◆ Exercise objective ◆
Restate the data exactly as given and keep the pictures out.

-*-*-

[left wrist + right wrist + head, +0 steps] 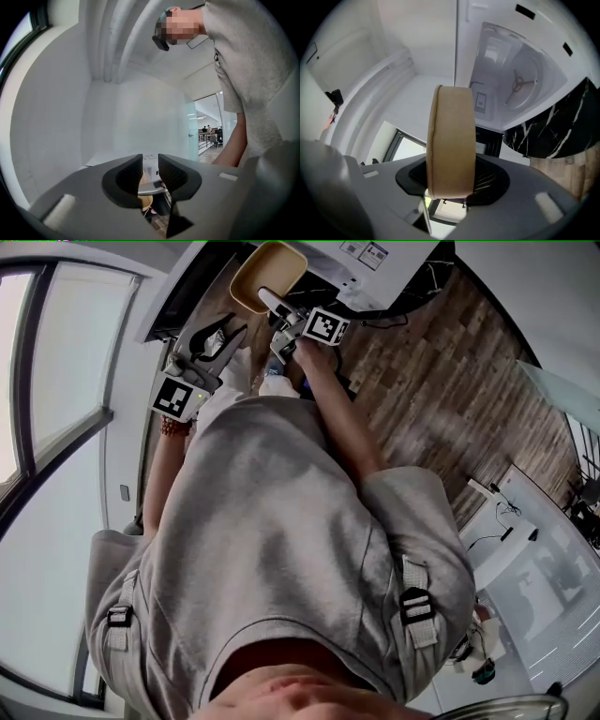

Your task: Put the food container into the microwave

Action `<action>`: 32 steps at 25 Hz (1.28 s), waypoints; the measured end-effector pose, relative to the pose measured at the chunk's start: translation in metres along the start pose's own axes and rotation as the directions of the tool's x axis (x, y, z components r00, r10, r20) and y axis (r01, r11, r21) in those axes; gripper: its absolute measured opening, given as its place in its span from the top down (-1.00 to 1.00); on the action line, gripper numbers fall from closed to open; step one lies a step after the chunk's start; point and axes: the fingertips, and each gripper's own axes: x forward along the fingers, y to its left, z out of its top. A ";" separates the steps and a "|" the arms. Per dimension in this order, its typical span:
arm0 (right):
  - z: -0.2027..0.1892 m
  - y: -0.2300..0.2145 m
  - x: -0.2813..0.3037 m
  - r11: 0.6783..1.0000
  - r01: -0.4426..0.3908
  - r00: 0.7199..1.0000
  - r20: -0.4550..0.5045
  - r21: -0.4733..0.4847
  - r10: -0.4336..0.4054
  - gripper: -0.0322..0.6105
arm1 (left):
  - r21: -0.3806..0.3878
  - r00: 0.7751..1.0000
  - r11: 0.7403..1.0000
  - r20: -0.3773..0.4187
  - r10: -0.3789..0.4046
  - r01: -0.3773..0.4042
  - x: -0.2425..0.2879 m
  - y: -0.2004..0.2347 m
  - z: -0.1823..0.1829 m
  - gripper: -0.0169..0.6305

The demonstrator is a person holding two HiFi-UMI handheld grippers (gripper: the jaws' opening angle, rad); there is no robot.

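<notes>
Container (451, 140), tan, is clamped on edge between the pads of the right gripper (451, 179), whose jaws are closed part-way onto it. It is held in the air before the open microwave (520, 79), outside the cavity. The left gripper (150, 171) is held near it, with its jaws a narrow gap apart and nothing between them. A black marbled counter (555, 133) adjoins the microwave, and a wood floor (441, 381) is seen below.

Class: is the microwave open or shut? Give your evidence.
Open. The right gripper view looks straight into the microwave's white cavity, where the turntable hub shows with no door across it.
</notes>
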 end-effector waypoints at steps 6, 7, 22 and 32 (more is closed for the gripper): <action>0.001 -0.011 0.001 0.998 0.006 0.998 0.063 0.060 -0.009 0.25 | 0.036 0.999 0.998 0.005 0.048 -0.048 0.008 0.010 0.001 0.65; 0.000 -0.011 0.003 0.998 -0.002 0.998 0.069 0.070 -0.003 0.25 | 0.032 0.998 0.998 0.001 0.056 -0.056 0.009 0.013 -0.001 0.66; -0.012 -0.052 0.006 0.972 0.073 0.987 0.127 0.222 -0.103 0.25 | -0.028 0.999 0.999 -0.028 0.020 -0.021 0.006 0.008 -0.012 0.67; 0.007 -0.079 0.029 0.965 0.086 0.969 0.206 0.247 -0.139 0.25 | 0.009 0.995 0.998 -0.070 0.070 -0.069 -0.021 0.029 -0.022 0.68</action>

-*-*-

◆ Answer to this problem ◆
[left wrist + right wrist + head, +0 steps] 

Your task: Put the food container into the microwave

Action `<action>`: 32 steps at 25 Hz (1.28 s), waypoints; the measured end-effector pose, relative to the pose measured at the chunk's start: translation in metres along the start pose's own axes and rotation as the directions of the tool's x axis (x, y, z components r00, r10, r20) and y axis (r01, r11, r21) in those axes; gripper: its absolute measured opening, given as its place in its span from the top down (-1.00 to 1.00); on the action line, gripper numbers fall from closed to open; step one lies a step after the chunk's start; point and axes: the fingertips, and each gripper's own axes: x forward along the fingers, y to its left, z out of its top. A ";" separates the steps and a "|" the arms. Per dimension in this order, its typical span:
arm0 (right):
  - z: -0.2027..0.1892 m
  - y: -0.2300..0.2145 m
  - x: -0.2813..0.3037 m
  - r11: 0.6783..1.0000
  - r01: -0.4426..0.3908
  - r00: 0.7199..1.0000
  - r20: -0.4550..0.5045
  - r21: -0.4733..0.4847
  - r10: -0.4336..0.4054
  - gripper: -0.0322..0.6105
arm1 (left):
  - r21: -0.3806..0.3878
  - r00: 0.7751..1.0000
  - r11: 0.7403..1.0000
  - r20: -0.3773..0.4187
  - r10: -0.3789..0.4046
  - r01: -0.3773..0.4042
  - x: -0.2425..0.2879 m
  - y: -0.2004..0.2347 m
  - z: -0.1823..0.1829 m
  - gripper: -0.0169..0.6305

The demonstrator is a person holding two HiFi-UMI handheld grippers (gripper: the jaws' opening angle, rad); there is no robot.

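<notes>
Container (451, 140), tan, is clamped on edge between the pads of the right gripper (451, 179), whose jaws are closed part-way onto it. It is held in the air before the open microwave (520, 79), outside the cavity. The left gripper (150, 171) is held near it, with its jaws a narrow gap apart and nothing between them. A black marbled counter (555, 133) adjoins the microwave, and a wood floor (441, 381) is seen below.

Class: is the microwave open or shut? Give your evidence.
Open. The right gripper view looks straight into the microwave's white cavity, where the turntable hub shows with no door across it.
</notes>
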 end-effector waypoints at steps 6, 7, 22 and 32 (more is closed for the gripper): <action>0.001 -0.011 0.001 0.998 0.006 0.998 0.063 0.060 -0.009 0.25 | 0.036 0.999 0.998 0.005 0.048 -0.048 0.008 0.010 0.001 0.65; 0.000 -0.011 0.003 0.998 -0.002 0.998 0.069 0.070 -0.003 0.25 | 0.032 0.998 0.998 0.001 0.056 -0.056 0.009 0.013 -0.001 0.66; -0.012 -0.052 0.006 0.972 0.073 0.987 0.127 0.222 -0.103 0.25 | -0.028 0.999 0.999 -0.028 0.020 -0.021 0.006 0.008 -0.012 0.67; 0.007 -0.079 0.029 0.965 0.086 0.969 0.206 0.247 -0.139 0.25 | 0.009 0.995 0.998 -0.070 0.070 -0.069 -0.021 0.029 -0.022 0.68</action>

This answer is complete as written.